WORK TO BE COMPLETED:
Find the lines holding the string "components" in the data, then copy all of them.

DATASET EXTRACT:
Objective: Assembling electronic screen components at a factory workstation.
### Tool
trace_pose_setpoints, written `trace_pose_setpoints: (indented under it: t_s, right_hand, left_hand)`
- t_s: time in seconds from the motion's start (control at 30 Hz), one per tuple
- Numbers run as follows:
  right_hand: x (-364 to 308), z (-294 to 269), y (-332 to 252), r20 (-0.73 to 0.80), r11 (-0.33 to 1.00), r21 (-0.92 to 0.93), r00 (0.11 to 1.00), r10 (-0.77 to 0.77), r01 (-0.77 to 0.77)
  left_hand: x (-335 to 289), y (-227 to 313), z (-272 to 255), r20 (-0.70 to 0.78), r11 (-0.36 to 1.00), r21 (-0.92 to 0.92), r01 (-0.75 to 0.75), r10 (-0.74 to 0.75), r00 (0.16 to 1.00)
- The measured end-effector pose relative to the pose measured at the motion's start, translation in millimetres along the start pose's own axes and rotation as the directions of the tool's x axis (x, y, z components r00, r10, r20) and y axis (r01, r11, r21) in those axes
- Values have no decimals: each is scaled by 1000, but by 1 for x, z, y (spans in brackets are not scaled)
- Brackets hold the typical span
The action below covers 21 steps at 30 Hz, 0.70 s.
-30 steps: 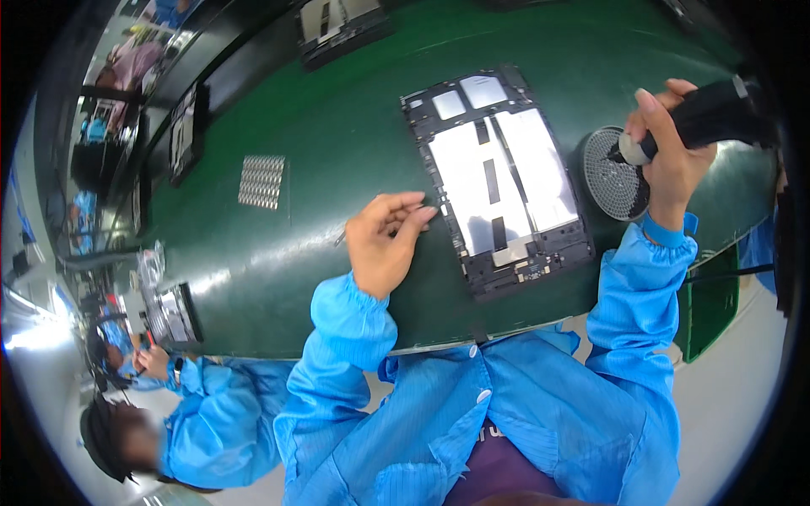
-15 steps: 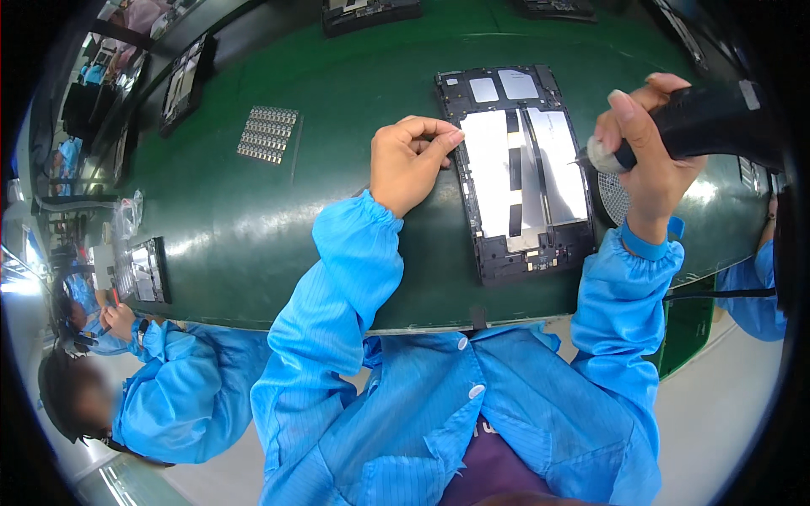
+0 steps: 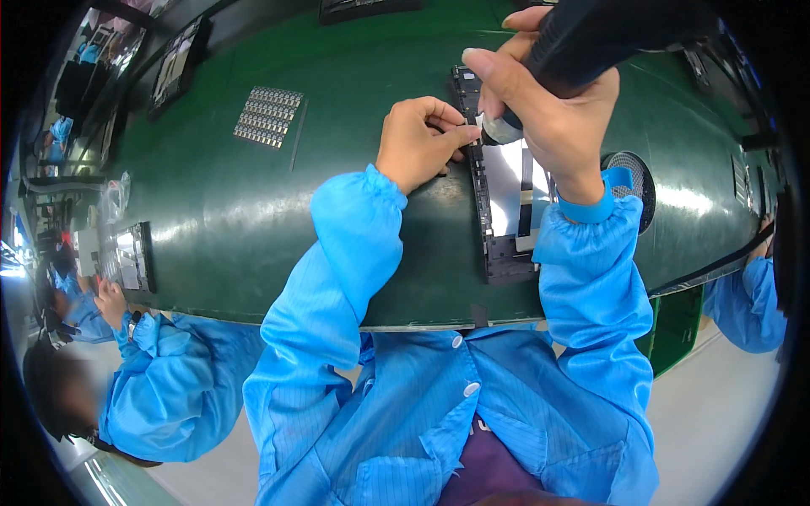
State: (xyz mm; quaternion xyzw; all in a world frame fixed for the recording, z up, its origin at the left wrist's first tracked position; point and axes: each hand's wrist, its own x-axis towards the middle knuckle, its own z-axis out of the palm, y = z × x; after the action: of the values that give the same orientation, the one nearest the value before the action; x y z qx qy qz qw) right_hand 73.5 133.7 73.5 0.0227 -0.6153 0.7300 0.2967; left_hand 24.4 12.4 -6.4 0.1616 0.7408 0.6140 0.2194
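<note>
In front of me on the green table lies an opened tablet point(image 3: 506, 187), its black frame and silver inner panels showing. My right hand point(image 3: 561, 126) is wrapped round a black electric screwdriver point(image 3: 582, 46), held tilted over the tablet's upper part. Its pale nose points at the tablet's left edge, and the tip is hard to make out. At that same edge is my left hand point(image 3: 422, 143), thumb and forefinger pinched close to the nose. Whatever lies between those fingertips is too small to tell. My right hand and sleeve cover much of the tablet's right side.
Right of the tablet stands a round, dark-rimmed dish point(image 3: 652, 192), partly behind my wrist. A sheet of small metal parts in rows point(image 3: 268, 116) lies on the left. Other opened devices point(image 3: 179, 67) rest along the table's edges. A co-worker in blue point(image 3: 173, 371) sits at the left.
My right hand has carried the screwdriver left across the tablet, to its left edge beside my left fingertips. My left hand has shifted slightly, still pinched.
</note>
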Motion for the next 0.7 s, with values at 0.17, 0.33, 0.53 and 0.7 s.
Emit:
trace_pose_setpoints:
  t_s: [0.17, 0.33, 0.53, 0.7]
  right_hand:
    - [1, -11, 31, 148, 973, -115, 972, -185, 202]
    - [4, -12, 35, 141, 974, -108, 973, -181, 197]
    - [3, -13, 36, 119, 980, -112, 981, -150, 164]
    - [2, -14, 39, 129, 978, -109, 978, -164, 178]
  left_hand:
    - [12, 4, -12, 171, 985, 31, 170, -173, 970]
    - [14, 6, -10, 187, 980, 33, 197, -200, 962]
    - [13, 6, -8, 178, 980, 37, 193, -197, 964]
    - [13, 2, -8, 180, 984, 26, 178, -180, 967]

ANSWER SECTION:
Objective: Assembling electronic screen components at a factory workstation.
- The measured end-effector pose relative to the pose measured at the motion's start, translation in millimetres along the start pose's own axes and rotation as the directions of the tool's x axis (x, y, z components r00, r10, r20) and y axis (r01, r11, r21) in those axes

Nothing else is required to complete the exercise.